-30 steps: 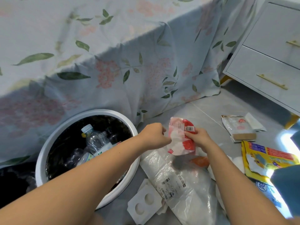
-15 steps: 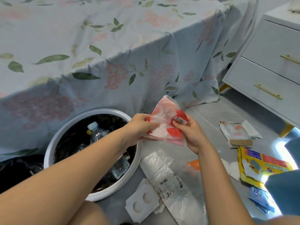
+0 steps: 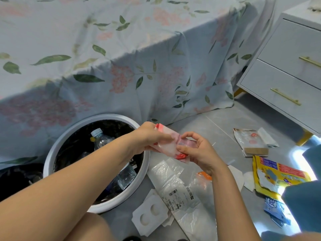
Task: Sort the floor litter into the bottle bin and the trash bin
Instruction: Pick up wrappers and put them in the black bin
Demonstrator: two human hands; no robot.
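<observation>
Here both hands hold one red and white wrapper (image 3: 169, 145) in the air, just over the right edge of the white bin (image 3: 97, 206). The left hand (image 3: 149, 136) grips its upper left end with curled fingers, and the right hand (image 3: 196, 150) pinches the lower right part between thumb and fingertips. The bin has a black liner and holds clear bottles (image 3: 100, 138). At the far left a black bag (image 3: 15, 178) is partly in view. On the grey floor (image 3: 217, 122) below the hands lie a clear plastic bag (image 3: 182, 193) and a white card with two holes (image 3: 149, 213). To the right lie a torn pouch (image 3: 250, 140), a yellow packet (image 3: 278, 176) and a blue packet (image 3: 276, 209). A floral cloth (image 3: 121, 58) hangs behind the bin, and a white drawer unit (image 3: 286, 75) stands at the right.
</observation>
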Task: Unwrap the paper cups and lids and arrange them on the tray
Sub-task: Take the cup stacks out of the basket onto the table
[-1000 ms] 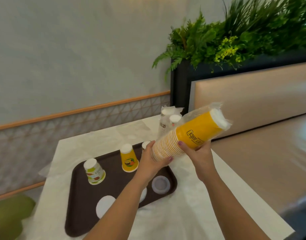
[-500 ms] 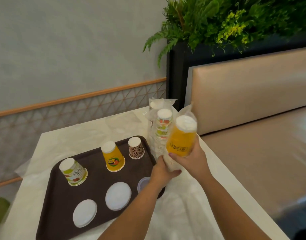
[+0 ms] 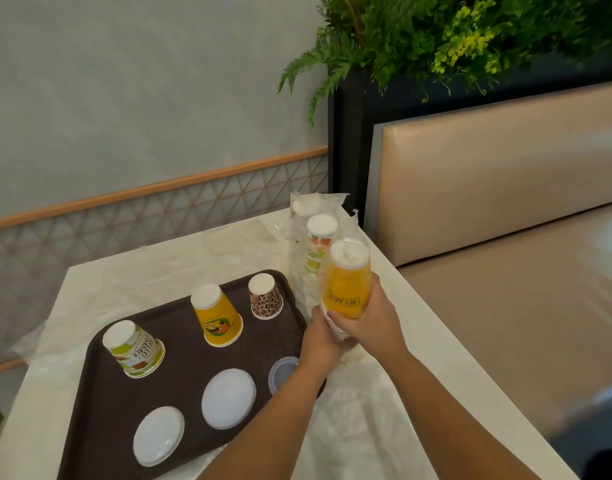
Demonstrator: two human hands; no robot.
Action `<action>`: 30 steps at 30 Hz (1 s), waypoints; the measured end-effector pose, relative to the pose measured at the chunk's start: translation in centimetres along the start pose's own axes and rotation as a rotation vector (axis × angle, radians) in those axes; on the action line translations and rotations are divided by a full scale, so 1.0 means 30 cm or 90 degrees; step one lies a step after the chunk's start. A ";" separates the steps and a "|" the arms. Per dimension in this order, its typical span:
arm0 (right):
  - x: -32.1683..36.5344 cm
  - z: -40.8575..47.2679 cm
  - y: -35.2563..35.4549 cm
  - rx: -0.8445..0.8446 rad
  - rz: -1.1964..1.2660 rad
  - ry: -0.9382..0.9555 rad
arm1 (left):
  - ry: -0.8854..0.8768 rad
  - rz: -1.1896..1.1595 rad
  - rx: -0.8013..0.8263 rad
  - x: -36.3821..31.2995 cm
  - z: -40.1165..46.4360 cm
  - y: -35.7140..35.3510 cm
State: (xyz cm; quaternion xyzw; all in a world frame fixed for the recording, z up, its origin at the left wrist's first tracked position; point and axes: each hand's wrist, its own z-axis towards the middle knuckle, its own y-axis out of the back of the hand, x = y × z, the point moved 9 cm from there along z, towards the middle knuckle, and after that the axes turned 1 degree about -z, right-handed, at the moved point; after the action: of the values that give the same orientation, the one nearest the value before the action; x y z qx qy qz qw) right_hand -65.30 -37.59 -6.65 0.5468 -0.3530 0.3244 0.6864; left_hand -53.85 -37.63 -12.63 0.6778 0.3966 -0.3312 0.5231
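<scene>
Both hands hold a wrapped stack of orange cups (image 3: 347,282) upright at the tray's right edge.

The right hand (image 3: 373,323) curls round the stack's lower part, thumb across the "HEY JUICE" print; the left hand (image 3: 321,336) grips its base from below. Clear wrap still covers the top. Behind it stand two more wrapped stacks (image 3: 315,237) on the table (image 3: 411,334). On the brown tray (image 3: 107,410) sit three upturned cups, green (image 3: 135,349), yellow (image 3: 218,315) and leopard-print (image 3: 265,296), with three lids (image 3: 228,398) in front of them.
</scene>
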 end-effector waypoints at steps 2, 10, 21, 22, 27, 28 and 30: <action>0.009 -0.003 0.001 0.007 0.008 0.006 | -0.005 0.010 0.005 -0.006 -0.006 0.002; 0.355 -0.087 0.167 -0.230 -0.069 0.211 | -0.085 0.000 -0.044 -0.096 -0.062 0.136; 0.784 -0.180 -0.164 -0.077 -0.149 0.356 | -0.106 0.544 -0.345 -0.172 -0.354 0.757; 0.817 -0.196 -0.215 -0.039 -0.148 0.361 | -0.076 0.575 -0.355 -0.148 -0.386 0.820; 0.954 -0.275 -0.485 0.131 -0.239 0.378 | 0.058 0.654 -0.389 0.016 -0.543 1.109; 0.975 -0.292 -0.540 0.166 -0.264 0.372 | 0.082 0.659 -0.392 0.049 -0.579 1.161; 1.018 -0.331 -0.649 0.230 -0.309 0.361 | 0.130 0.655 -0.391 0.121 -0.652 1.266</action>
State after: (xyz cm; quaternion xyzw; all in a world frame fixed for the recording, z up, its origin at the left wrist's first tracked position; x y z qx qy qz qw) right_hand -31.31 -29.77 7.31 0.6149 0.0522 0.3478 0.7059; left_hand -17.92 -23.17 5.76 0.6290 0.1438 0.1605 0.7469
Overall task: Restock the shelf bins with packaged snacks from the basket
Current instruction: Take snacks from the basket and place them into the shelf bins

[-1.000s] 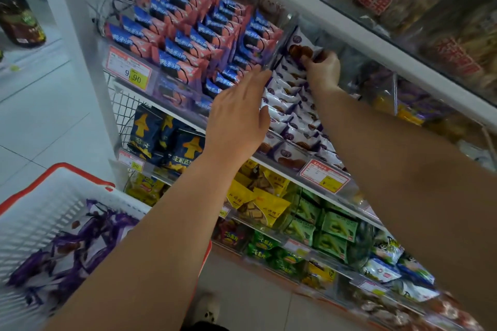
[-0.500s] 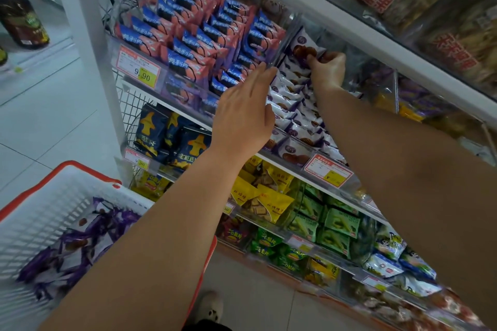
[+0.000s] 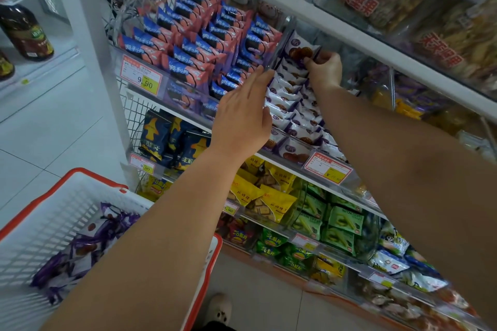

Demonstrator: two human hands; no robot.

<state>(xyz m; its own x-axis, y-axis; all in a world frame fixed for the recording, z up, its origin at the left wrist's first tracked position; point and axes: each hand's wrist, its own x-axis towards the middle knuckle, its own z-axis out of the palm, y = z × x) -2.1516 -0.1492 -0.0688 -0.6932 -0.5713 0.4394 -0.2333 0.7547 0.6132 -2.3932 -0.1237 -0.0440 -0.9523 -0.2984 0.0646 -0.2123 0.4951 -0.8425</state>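
- Fingers of the right hand (image 3: 324, 70) pinch a white-and-purple snack packet (image 3: 301, 49), upper centre of frame, at the back of the clear shelf bin (image 3: 295, 154).
- Left hand (image 3: 242, 118), fingers straight, presses the packet row (image 3: 289, 105).
- White plastic basket with red rim (image 3: 48, 212), lower left, holds more purple packets (image 3: 80, 247).

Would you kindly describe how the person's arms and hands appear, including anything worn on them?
Both forearms are bare to the frame edge, with no sleeves showing. The left hand and right hand wear no gloves, and no watch, bracelet or ring is visible. The fingers look unadorned; the nails are too small to judge.
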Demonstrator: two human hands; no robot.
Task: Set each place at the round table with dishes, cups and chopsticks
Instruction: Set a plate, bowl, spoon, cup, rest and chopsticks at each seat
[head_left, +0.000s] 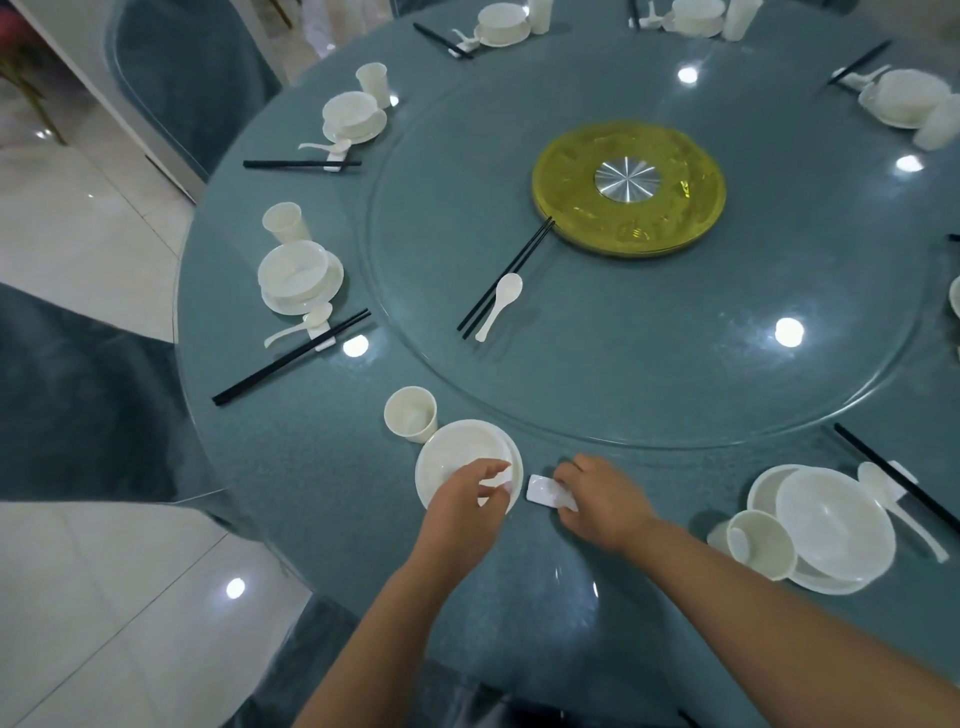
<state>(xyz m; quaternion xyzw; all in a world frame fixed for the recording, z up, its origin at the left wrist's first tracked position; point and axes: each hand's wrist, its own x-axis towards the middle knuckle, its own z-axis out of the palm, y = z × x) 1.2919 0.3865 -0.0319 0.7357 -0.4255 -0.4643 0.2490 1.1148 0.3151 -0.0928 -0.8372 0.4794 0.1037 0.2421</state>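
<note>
Round the teal table (675, 519) most places look set; the nearest lacks chopsticks and spoon. Left hand (462, 499) pinches the plate (452, 457) rim, right hand (602, 499) grips the chopstick rest (543, 491) beside it; spare chopsticks (506, 280) and spoon (500, 304) wait beyond on the turntable (675, 389).

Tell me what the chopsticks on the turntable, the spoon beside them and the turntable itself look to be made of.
Chopsticks: matte black, likely plastic or lacquered wood; no shine. Spoon: glossy white, ceramic or melamine. Turntable: clear glass; tablecloth shows through, lamps reflect.
</note>
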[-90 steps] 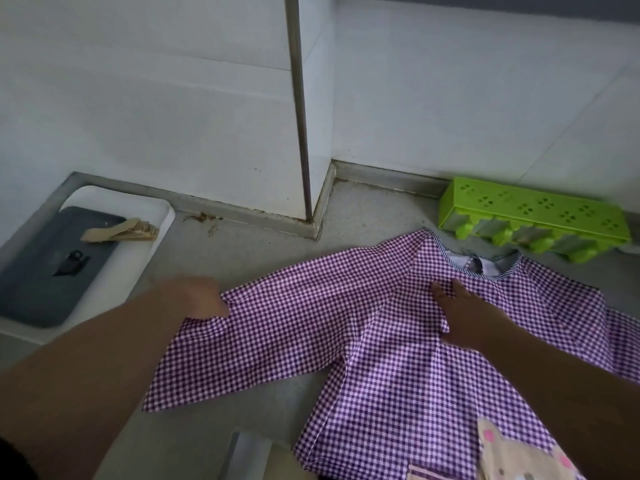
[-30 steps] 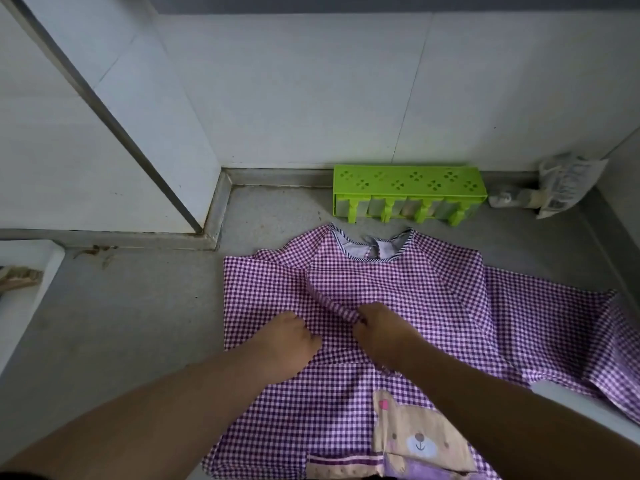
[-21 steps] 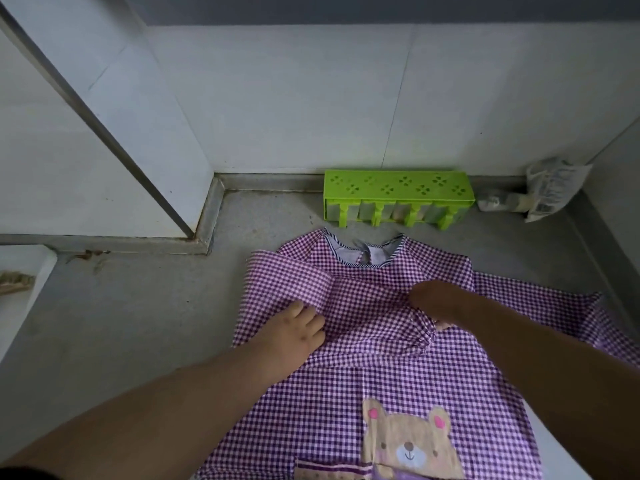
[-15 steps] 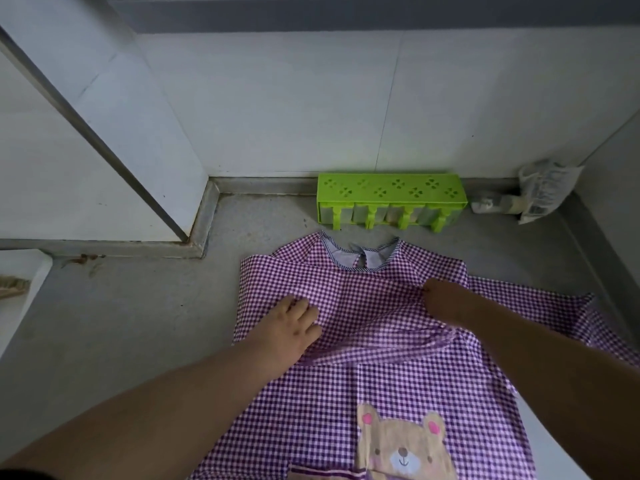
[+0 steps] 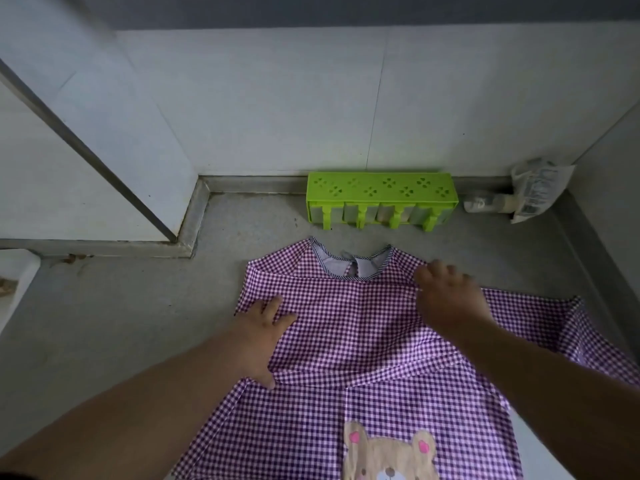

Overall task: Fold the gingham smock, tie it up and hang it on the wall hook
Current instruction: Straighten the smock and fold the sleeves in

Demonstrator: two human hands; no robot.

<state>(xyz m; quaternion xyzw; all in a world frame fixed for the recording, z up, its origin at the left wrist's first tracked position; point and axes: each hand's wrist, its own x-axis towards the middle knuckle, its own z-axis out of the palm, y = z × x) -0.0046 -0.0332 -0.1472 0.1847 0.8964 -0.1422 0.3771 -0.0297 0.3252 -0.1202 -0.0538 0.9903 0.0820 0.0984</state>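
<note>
A left hand presses flat on the smock; the right hand, fingers loosely spread (1 sleeve folded), risks dragging that fold loose.

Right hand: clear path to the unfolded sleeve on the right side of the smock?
Probably yes. The right hand is at the smock shoulder, and the spread sleeve lies flat beside it with nothing on top.
</note>
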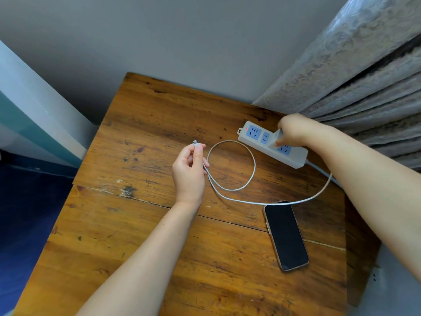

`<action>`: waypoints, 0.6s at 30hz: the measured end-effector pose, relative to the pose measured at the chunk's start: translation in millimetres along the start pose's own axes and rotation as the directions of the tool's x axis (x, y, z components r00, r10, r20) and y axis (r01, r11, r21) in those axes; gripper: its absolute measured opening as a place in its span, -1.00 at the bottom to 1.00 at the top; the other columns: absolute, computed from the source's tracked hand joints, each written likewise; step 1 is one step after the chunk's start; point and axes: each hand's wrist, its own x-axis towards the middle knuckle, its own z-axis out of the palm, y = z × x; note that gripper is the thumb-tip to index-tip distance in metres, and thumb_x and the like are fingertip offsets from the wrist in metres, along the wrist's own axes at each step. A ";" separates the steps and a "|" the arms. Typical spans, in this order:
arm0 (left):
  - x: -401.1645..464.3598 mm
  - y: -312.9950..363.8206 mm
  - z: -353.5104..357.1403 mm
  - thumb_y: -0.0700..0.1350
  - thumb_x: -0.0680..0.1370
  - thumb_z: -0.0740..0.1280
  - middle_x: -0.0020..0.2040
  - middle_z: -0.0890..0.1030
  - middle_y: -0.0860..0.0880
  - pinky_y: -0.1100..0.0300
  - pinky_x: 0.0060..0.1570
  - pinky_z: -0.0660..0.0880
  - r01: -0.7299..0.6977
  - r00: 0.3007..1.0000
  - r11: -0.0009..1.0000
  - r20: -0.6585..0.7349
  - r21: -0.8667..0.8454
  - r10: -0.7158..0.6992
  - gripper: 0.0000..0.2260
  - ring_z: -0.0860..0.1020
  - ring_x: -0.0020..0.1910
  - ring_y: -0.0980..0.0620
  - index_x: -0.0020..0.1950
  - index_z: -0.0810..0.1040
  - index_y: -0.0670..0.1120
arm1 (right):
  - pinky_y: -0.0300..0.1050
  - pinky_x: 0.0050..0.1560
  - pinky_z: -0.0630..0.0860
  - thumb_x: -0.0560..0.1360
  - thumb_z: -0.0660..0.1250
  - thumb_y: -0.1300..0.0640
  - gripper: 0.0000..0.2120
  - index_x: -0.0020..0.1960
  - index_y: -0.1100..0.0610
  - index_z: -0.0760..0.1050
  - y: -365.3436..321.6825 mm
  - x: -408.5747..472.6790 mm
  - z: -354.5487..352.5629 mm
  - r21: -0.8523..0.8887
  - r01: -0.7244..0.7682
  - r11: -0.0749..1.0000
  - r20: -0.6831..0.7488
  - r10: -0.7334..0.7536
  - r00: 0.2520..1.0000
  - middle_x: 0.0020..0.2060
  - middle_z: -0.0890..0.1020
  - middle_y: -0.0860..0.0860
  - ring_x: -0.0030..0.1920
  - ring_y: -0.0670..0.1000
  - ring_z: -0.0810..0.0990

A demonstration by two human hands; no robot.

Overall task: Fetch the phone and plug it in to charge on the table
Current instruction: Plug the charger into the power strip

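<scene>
A phone (286,234) with a dark screen lies face up on the wooden table (141,236), near its right side. A white charging cable (249,179) loops across the table and passes over the phone's top edge. My left hand (190,173) pinches the cable just below its small plug, which points up and away from me. My right hand (293,131) grips a white charger adapter (276,139) that sits on a socket of the white power strip (257,139). How deep the adapter sits in the socket is hidden by my fingers.
The power strip shows a red light at its far end, and its own lead runs off the table's right edge. A patterned curtain (364,76) hangs at the right. A grey wall stands behind the table, and a pale panel (34,115) lies at the left.
</scene>
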 end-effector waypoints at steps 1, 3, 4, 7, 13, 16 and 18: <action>-0.5 -1.1 0.5 -0.11 0.61 0.20 -0.41 0.50 0.01 0.35 -0.39 0.43 0.000 1.000 1.000 0.004 0.003 0.000 -0.83 0.44 -0.46 0.20 -0.02 0.58 -0.09 | -0.15 -0.41 0.36 0.45 0.40 0.02 -0.67 0.03 0.26 0.50 -4.8 1.4 -1.2 -0.024 -0.003 1.000 0.011 0.003 1.000 -0.28 0.51 0.08 -0.27 0.05 0.50; -0.8 -2.5 0.9 -0.11 0.61 0.20 -0.40 0.51 0.01 0.34 -0.39 0.44 -0.003 1.000 1.000 0.013 0.011 0.003 -0.84 0.45 -0.46 0.19 -0.03 0.58 -0.07 | -0.14 -0.39 0.37 0.45 0.40 0.04 -0.71 0.01 0.26 0.50 -11.8 3.8 -0.3 -0.068 -0.007 0.998 0.016 0.008 1.000 -0.35 0.45 0.05 -0.34 0.02 0.45; -1.1 -2.2 0.9 -0.11 0.61 0.21 -0.40 0.51 0.01 0.35 -0.40 0.45 0.000 1.000 1.000 0.020 0.014 0.000 -0.84 0.45 -0.46 0.19 -0.03 0.58 -0.07 | -0.12 -0.35 0.40 0.46 0.40 0.06 -0.72 0.01 0.26 0.50 -12.9 4.3 0.5 -0.084 -0.008 0.996 0.019 0.010 1.000 -0.37 0.43 0.05 -0.35 0.01 0.44; -2.5 2.1 0.7 -0.14 0.60 0.22 -0.37 0.54 0.01 0.33 -0.37 0.49 0.015 0.997 1.000 0.076 0.004 -0.015 -0.84 0.49 -0.45 0.16 -0.06 0.59 -0.06 | -0.08 -0.22 0.47 0.45 0.40 0.06 -0.69 0.06 0.27 0.49 -13.1 3.7 -1.9 -0.112 -0.008 0.994 0.043 0.013 0.999 -0.31 0.48 0.06 -0.24 0.05 0.51; -13.0 16.3 -2.2 -0.16 0.57 0.27 -0.30 0.61 0.05 0.20 -0.18 0.62 0.177 0.947 0.981 0.284 -0.075 -0.150 -0.84 0.66 -0.30 0.06 -0.12 0.63 -0.03 | 0.14 0.20 0.40 0.53 0.26 0.06 -0.64 0.28 0.17 0.45 -32.0 -23.4 2.2 -0.133 0.100 0.986 -0.299 -0.136 0.944 0.25 0.47 0.16 0.24 0.18 0.41; -23.1 19.6 0.0 -0.15 0.55 0.30 -0.36 0.59 0.17 0.19 -0.11 0.59 0.244 0.934 0.960 0.301 -0.137 -0.194 -0.86 0.56 -0.29 0.19 -0.07 0.67 -0.05 | -0.06 0.02 0.50 0.54 0.25 0.09 -0.72 0.22 0.12 0.53 -55.1 -71.5 10.7 0.375 0.452 0.809 -0.501 -0.233 0.833 0.11 0.62 0.05 0.03 0.02 0.60; -30.8 22.1 4.0 -0.14 0.54 0.31 -0.22 0.65 0.10 0.17 -0.05 0.52 0.272 0.928 0.949 0.304 -0.156 -0.216 -0.86 0.55 -0.22 0.17 -0.01 0.66 -0.10 | -0.25 -0.27 0.52 0.55 0.25 0.05 -0.76 0.16 0.05 0.56 -66.4 -104.0 19.9 0.663 0.471 0.582 -0.355 -0.309 0.882 -0.11 0.68 -0.07 -0.28 -0.14 0.66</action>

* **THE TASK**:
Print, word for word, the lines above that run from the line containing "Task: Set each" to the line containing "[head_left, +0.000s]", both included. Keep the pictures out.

* **TASK SOLUTION**:
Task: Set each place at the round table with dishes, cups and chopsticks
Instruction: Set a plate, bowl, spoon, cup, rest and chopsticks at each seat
[head_left, +0.000s] 

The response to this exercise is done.